Paul Lovatt-Cooper: Donegal Bay
Donegal Bay was the first work for brass band that Paul Lovatt-Cooper composed when he was just 18 years old. Written for a solo baritone and brass band, Donegal Bay has become a staple in many band rooms around the world. It is a homage to an Irish lyrical style that has become even more popular in recent years. Lovatt-Cooper’s warm harmonies and lyrical baritone solo makes Donegal Bay a true delight to listen to and to play.
Opening with sonorous muted cornets, followed by warm lower band chords, the band set up a serene atmosphere for the soloist. The baritone enters with a nostalgic melody that hones in on the Irish Air style that Lovatt-Cooper was aiming for.

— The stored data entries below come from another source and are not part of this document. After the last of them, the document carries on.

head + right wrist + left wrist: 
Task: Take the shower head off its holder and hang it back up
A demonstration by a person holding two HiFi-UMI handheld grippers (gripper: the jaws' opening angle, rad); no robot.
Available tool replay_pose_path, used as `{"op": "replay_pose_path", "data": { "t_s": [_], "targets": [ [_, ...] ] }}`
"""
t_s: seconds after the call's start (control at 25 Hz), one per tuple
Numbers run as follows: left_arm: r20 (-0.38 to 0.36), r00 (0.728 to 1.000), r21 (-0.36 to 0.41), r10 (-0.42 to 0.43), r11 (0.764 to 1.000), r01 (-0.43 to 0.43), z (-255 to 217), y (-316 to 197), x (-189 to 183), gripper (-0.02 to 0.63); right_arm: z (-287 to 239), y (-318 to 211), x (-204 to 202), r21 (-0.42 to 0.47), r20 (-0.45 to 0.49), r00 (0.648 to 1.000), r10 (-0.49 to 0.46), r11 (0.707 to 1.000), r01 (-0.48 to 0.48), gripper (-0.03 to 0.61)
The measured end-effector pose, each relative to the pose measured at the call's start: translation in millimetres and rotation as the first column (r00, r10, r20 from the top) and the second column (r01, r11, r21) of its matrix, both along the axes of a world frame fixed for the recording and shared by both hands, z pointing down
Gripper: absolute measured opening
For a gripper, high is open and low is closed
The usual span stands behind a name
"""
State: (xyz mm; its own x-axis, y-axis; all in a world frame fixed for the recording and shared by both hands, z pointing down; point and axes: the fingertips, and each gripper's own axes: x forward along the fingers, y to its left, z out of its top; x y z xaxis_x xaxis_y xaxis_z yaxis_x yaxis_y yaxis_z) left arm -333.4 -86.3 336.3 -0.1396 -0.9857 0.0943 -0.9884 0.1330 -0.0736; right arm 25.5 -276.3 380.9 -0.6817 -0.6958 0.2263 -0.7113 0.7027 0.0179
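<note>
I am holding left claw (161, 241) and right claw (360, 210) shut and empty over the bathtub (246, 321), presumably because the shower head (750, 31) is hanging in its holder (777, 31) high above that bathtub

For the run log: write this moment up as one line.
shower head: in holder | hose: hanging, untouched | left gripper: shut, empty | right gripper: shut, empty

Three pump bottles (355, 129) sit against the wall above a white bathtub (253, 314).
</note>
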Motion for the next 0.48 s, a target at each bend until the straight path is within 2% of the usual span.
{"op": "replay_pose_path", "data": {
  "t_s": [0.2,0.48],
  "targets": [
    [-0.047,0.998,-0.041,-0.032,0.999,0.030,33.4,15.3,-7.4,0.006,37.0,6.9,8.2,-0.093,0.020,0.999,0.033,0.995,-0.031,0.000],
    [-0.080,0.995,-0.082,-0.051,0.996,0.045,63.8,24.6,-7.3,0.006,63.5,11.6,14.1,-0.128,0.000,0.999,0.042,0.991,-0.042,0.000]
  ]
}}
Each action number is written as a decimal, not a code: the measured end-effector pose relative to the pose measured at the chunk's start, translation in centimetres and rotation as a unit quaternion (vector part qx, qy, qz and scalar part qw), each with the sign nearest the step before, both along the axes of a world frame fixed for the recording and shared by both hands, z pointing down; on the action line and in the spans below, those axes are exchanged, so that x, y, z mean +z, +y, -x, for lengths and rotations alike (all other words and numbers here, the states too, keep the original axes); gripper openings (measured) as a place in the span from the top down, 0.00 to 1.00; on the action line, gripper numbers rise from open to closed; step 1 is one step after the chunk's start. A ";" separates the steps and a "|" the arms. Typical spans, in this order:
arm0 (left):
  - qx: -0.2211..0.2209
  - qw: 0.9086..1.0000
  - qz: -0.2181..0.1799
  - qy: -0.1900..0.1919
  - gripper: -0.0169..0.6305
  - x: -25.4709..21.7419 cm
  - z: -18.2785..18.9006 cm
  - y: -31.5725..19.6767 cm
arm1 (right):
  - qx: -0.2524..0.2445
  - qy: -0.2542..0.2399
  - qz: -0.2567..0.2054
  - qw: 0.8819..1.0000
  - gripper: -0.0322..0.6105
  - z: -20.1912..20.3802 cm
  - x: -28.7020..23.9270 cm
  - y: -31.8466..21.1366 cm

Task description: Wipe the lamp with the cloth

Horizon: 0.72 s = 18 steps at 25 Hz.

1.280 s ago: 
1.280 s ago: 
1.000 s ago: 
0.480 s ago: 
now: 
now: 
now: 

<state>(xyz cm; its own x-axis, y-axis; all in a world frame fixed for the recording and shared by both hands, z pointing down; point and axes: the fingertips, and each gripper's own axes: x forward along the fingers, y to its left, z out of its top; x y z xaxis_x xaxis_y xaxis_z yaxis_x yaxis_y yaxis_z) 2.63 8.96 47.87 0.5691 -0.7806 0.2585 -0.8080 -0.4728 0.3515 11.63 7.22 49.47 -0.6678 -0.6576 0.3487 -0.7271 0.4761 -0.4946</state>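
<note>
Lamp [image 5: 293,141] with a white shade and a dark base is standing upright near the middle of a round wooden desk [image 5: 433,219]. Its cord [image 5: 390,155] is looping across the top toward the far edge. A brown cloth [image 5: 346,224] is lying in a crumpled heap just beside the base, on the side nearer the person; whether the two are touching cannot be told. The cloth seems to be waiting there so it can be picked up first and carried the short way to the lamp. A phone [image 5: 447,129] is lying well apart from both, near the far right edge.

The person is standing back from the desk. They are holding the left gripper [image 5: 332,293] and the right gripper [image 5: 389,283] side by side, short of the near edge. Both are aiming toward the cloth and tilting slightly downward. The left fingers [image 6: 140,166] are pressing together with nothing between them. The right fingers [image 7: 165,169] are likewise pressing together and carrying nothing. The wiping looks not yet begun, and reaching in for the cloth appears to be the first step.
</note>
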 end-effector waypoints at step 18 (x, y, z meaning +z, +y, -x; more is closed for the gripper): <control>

The accompaniment is sparse, but each part that comes in and out adds to the overall shimmering effect. Muted cornets fluctuate underneath the soloist, with the basses playing a constant sequence of pedal notes.
As the melody begins to build traction, so do the dynamics written in the score. More of the band join into the mix, which leads to the cornets taking their mutes out and playing a lyrical response to the main melody. The baritone enters once more to play an obbligato line that is still very much lyrical in style. As the soloist begins to push into its upper register the harmonies below begin to cleverly knit together, creating a wholly warming experience.
The melodic material here soon leads back to the original opening theme. The baritone soloist and soprano cornet begin to intertwine their melody lines, creating a sense of sweetness together. Although the music begins to drop in dynamic, the warm harmonies and rich texture remains, creating that spine-tingling feeling before the emotionally-driven final few notes led by the baritone.
Paul Lovatt-Cooper’s Donegal Bay is a straightforward, no-nonsense work for a solo baritone and brass band. The simplicity in the harmonic movement adds to the feelings of nostalgia and sereneness. The solo line is lyrical, and demands much control from the soloist. Donegal Bay is a classy work that does not require gimmicks and other lavish techniques to make it effective.
This blog is dedicated to Kevin Broadhead.